### Your assignment
Each line below that carries the string "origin" must appear in the answer.

### Data provided
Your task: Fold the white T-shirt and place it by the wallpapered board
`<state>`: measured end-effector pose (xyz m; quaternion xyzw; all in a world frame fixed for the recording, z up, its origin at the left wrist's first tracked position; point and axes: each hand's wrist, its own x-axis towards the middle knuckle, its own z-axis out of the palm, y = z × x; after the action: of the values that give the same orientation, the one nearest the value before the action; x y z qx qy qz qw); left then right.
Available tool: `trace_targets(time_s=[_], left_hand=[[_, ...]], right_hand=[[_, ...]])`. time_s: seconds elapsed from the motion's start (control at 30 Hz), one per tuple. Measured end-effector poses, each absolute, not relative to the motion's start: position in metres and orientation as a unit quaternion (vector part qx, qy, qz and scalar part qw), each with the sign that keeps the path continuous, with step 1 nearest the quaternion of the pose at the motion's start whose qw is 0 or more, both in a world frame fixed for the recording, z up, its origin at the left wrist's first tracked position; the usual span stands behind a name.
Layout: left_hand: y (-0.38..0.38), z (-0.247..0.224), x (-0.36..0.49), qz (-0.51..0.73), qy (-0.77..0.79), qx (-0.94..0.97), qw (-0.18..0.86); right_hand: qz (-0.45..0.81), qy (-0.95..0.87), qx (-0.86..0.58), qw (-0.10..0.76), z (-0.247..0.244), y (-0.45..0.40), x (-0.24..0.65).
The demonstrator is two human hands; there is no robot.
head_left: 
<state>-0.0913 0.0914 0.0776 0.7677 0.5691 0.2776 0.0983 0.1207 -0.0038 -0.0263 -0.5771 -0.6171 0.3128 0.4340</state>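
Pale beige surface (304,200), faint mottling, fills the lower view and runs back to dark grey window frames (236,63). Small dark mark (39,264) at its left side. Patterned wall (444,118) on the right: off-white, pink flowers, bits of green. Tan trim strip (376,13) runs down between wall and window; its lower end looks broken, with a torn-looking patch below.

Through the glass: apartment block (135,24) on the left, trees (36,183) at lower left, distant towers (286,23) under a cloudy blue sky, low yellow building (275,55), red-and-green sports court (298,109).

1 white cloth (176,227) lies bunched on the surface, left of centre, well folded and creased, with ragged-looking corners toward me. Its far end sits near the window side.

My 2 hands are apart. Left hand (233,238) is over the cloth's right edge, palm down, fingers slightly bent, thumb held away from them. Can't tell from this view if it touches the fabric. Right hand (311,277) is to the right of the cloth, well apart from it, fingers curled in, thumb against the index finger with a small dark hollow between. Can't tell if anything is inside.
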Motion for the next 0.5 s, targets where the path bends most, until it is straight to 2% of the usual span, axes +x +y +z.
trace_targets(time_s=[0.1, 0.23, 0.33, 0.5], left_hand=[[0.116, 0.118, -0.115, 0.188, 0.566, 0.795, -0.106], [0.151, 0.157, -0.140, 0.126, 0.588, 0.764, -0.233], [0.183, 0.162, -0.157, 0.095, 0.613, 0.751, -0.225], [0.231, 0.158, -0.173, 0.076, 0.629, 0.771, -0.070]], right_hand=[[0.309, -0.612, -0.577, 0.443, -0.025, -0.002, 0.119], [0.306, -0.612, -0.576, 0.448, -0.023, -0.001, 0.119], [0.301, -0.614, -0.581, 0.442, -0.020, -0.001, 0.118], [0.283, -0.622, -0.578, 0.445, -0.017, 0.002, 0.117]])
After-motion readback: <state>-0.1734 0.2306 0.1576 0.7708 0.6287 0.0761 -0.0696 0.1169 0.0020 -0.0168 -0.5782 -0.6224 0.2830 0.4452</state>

### Answer space
`<state>`: measured end-effector pose (xyz m; quaternion xyzw; all in a world frame fixed for the recording, z up, its origin at the left wrist's first tracked position; point and axes: each hand's wrist, its own x-axis towards the middle knuckle, its own z-axis out of the palm, y = z × x; after the action: of the values that give the same orientation, the one nearest the value before the action; x y z qx qy qz qw); left then right.
Available tool: `trace_targets(time_s=[_], left_hand=[[_, ...]], right_hand=[[_, ...]])`. time_s: seconds elapsed from the motion's start (control at 30 Hz), one per tuple. Measured end-effector poses, each absolute, not relative to the motion's start: position in metres and orientation as a unit quaternion (vector part qx, qy, qz and scalar part qw), each with the sign that keeps the path continuous, with step 1 nearest the quaternion of the pose at the motion's start whose qw is 0 or more, both in a world frame fixed for the recording, z up, its origin at the left wrist's first tracked position; the usual span stands behind a name.

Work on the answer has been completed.